…..
Selepas menyampaikan niat baik keluarganya, Marquess William diam-diam menghadiahkan Sander foto kelulusan Cleo Austin supaya pria itu tahu seperti apa paras putrinya. Ketika pertemuan di aula Akademi Kerajaan terjadi, bukan hal mengherankan jika Sander langsung menyadari bahwa salah satu wanita yang ia temui adalah calon tunangannya.
“Dibandingkan foto, wujud nyatanya jauh lebih cantik,” puji Sander sambil memandangi foto Cleo yang tersimpan di jam saku.
Suara ketukan dari arah pintu mengejutkan Sander. Pria itu buru-buru menyimpan jamnya ke laci meja belajar. Setelah merapikan diri, ia bergegas memeriksa tamu yang datang berkunjung. Saat pintu dibuka, terlihat seorang pelayan asrama telah menunggu.
“Ada yang bisa saya bantu?”
“Surat untuk Anda, Lord Sander.”
“Terima kasih.”
Meski tak kentara, air muka Sander berubah cerah begitu menemukan nama Cleo Brisena Austin. Tak berniat membuang waktunya lebih lama lagi, Sander membuka segel surat tersebut. Ia berharap Cleo membawakannya berita baik.
“Dia menerimaku,” seru Sander, sontak bernapas lega. “Syukurlah. Aku tidak mengecewakan ayah.”
Perjodohan Sander dengan Cleo adalah keinginan pribadi Duke Adam Dorian. Menurut beliau, pasangan Sander haruslah wanita dari keluarga pendukung setia Keluarga Dorian. Duke tidak ingin orang luar ikut campur urusan dukedom, apalagi memanfaatkan posisi Sander sebagai penerus tampuk kepemimpinan, entah untuk kepentingan pribadi ataupun golongan.
Keluarga Austin yang keturunannya dikenal cerdas dan terdidik, lalu ditambah fakta bahwa mereka sudah mengabdi lama kepada Keluarga Dorian dinilai cukup memenuhi kualifikasi Duke Adam. Fakta umur Cleo yang lebih tua lima tahun dari Sander pun tidak jadi halangan.
Sander melipat surat balasan Cleo dengan hati-hati. Senyuman samar masih terulas di bibirnya. Saat hendak menyimpan surat itu ke laci, wangi bunga mawar tak sengaja tercium. Ia berhenti sejenak, mengangkat surat tersebut, menghirupnya ragu.
Sang Duke Muda termenung, menyadari bahwa wangi ini mirip aroma parfum yang ia cium saat pertama kali bertemu Cleo di sekolah. Sudut bibirnya kini melengkung lebih lebar, tak disangka merasa tergoda.
Sander menatap surat itu lama, menyusuri kembali setiap baris tulisan tangannya. Kata-kata yang sopan, terasa hangat dan akrab. Wangi mawar itu menyempurnakan sentuhan personal yang membuat Sander merasa semakin dekat dengan sosok yang sebelumnya hanya diketahui lewat selembar foto.
“Cleo dan mawar, mereka cocok,” gumam Sander. Pria itu menyandarkan punggung ke kursi, menatap langit-langit kamar dalam keheningan. “Aku harus berterima kasih kepada ayah.”
Suara pintu yang dibuka kasar menyentakkan Sander. Ia geleng-geleng kepala, pasrah ketika mengetahui siapa pelakunya. Alden dengan segala tingkah laku liarnya, masuk ke kamar Sander tanpa mengucapkan permisi.

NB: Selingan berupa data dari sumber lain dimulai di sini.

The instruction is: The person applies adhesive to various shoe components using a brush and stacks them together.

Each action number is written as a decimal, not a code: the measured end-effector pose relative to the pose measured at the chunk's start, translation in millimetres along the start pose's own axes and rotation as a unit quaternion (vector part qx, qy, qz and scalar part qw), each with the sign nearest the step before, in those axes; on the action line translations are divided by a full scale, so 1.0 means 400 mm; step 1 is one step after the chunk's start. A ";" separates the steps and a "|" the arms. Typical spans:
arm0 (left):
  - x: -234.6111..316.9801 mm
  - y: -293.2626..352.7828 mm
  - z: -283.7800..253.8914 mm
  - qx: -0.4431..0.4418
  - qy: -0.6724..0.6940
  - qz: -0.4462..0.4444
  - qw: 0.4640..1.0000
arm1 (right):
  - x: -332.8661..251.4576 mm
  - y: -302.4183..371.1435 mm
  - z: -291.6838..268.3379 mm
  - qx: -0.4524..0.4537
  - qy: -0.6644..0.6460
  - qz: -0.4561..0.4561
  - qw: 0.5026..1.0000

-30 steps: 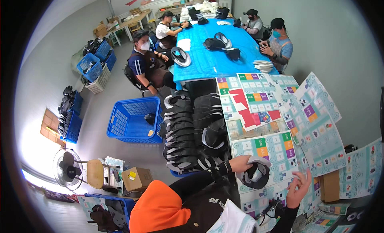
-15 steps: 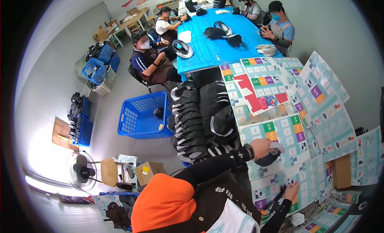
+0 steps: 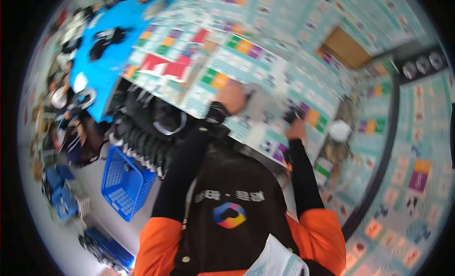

“Aku mengganggumu?” tanya Alden saat menemukan kawannya duduk santai di meja belajar. “Kalau iya, aku keluar lagi.”
“Sudahlah, Yang Mulia.” Sander bergegas menyimpan surat Cleo ke laci, menguncinya cepat. “Masalah apa lagi yang sedang Anda kerjakan?”
Alden melemparkan tubuhnya ke ranjang Sander. Pria itu tertawa melihat reaksinya yang sesuai prediksi. “Berteman denganku membuatku hidupmu tidak pernah tenang, ya Sander? Kalau begini terus, lama-lama kau bisa mati muda karena darah tinggi.”
Ujian kelulusan—cobaan terberat siswa tahun akhir telah lama berlalu. Kebanyakan teman-teman angkatan mereka memilih pulang ke rumah, menunggu pengumuman nilai ujian akhir bersama keluarga. Sander yang notabennya bukan warga asli Ibu Kota menganggap pilihan menetap di asrama sampai acara kelulusan jauh lebih efesien dibandingkan kembali ke Dorian.
Pria itu sedikit menyesali keputusannya setelah mengetahui sahabatnya—Alden, senang menganggu dengan mengajaknya menghabiskan waktu untuk hal-hal tak berguna.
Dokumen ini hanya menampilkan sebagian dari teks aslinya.